James Hollis, Ph.D., the noted psychologist, once said that we spend the first half of our lives accumulating accolades for our resumes. These same achievements, he opines, then become the biggest impediments to our making real and healthy changes in our lives. It’s as if we are at an existential crossroad: we look back –north for the sake of this analogy – and see what we have accomplished. We then look forward – south – and see an unknown and scary future as yet undefined. “The past is who I am”, we think. It offers us a sense of stability, a history and a comfortable life. Nothing bad in and of itself. Yet, we may be deeply unhappy and unhealthy. We may even be suffering from depression because of the stress involved in accumulating these accomplishments.
The prospect of real change is frightening. We worry: “What if I make these changes in my life and things don’t get better. Maybe they’ll even make my depression worse!” Yet, depression is a terrible liar; its voice drips with a corrosive inner directed sarcasm that seeks to undermine any meaningful recovery from it. It disempowers us from seeking a way out of its meaningless labyrinth. Its sole agenda is to keep perpetuating itself.
In some real sense, we must stand up to our depression. We must disassemble it piece by piece and try to understand what we are dealing with. We must know its ways and how it manifests in our daily lives. There are things that we do that propagate it; other things that let it wither on the vine.
I used to unwittingly feed my depression with my pensive nature. In some dreamy sense, I thought I had some dramatic and sad existential take on the human condition. Sort of like a modern day Tolstoy. The problem, as I see it now, is that this propensity was not constructive and helpful. It could, when fueled by the various conniptions of life, be overly dramatic.
As I’ve previously blogged, pessimistic or distorted thinking is a hallmark of depression. While I don’t think existential musings make one depressed, I do believe that when we take such thoughts too far or too seriously, we fuel depression.
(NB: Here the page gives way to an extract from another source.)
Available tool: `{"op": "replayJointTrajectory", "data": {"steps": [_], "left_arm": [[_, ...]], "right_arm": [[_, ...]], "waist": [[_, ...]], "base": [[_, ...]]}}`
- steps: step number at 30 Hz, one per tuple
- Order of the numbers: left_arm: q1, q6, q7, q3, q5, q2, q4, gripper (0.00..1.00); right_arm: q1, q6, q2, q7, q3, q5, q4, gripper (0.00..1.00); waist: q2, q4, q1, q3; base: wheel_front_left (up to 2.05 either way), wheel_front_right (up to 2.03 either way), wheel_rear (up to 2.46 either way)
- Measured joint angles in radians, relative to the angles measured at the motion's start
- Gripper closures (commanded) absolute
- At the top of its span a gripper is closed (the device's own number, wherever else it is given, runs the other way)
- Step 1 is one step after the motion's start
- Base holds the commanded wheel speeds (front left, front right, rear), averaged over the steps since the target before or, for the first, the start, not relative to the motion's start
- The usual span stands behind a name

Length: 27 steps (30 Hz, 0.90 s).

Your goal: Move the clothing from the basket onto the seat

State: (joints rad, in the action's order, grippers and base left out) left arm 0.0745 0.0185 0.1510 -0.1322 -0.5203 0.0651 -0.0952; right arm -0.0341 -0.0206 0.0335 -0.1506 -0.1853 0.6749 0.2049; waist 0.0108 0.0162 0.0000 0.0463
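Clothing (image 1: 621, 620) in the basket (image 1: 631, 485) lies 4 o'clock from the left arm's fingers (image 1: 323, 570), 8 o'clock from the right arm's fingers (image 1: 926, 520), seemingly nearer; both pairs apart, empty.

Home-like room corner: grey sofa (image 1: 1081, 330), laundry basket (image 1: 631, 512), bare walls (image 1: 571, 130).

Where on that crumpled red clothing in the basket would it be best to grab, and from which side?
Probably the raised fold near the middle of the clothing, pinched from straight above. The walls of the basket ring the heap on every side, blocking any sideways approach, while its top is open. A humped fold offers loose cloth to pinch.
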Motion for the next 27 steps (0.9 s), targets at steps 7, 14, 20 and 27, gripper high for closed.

I often think of depression as an iceberg. We envision these monoliths as permanent, imposing and unshakable. Yet, we know that they really aren’t. An increase in temperature (e.g. think global warming) causes chunks of ice to start falling away from the iceberg’s hefty girth. By standing up to depression, parts of it too begin to fall away.
We don’t have to take our depression on all at one time, but take it on we must. I like to think of it as a kind of vow we make to ourselves . Mahatma Gandhi once wrote: “A vow is fixed and unalterable determination to do a thing, when such a determination is related to something noble which can only uplift the person who makes the resolve.”
Standing up to our depression is ennobling and courageous. Rather than being a victim of depression – and there are sure to be times we feel that way – we can take a vow to stand up to it.
Please try to be one of the thousands of people who stand up to depression everyday. I have been privledged to know some of these everyday heroes and it always reaffirms my faith in humanity.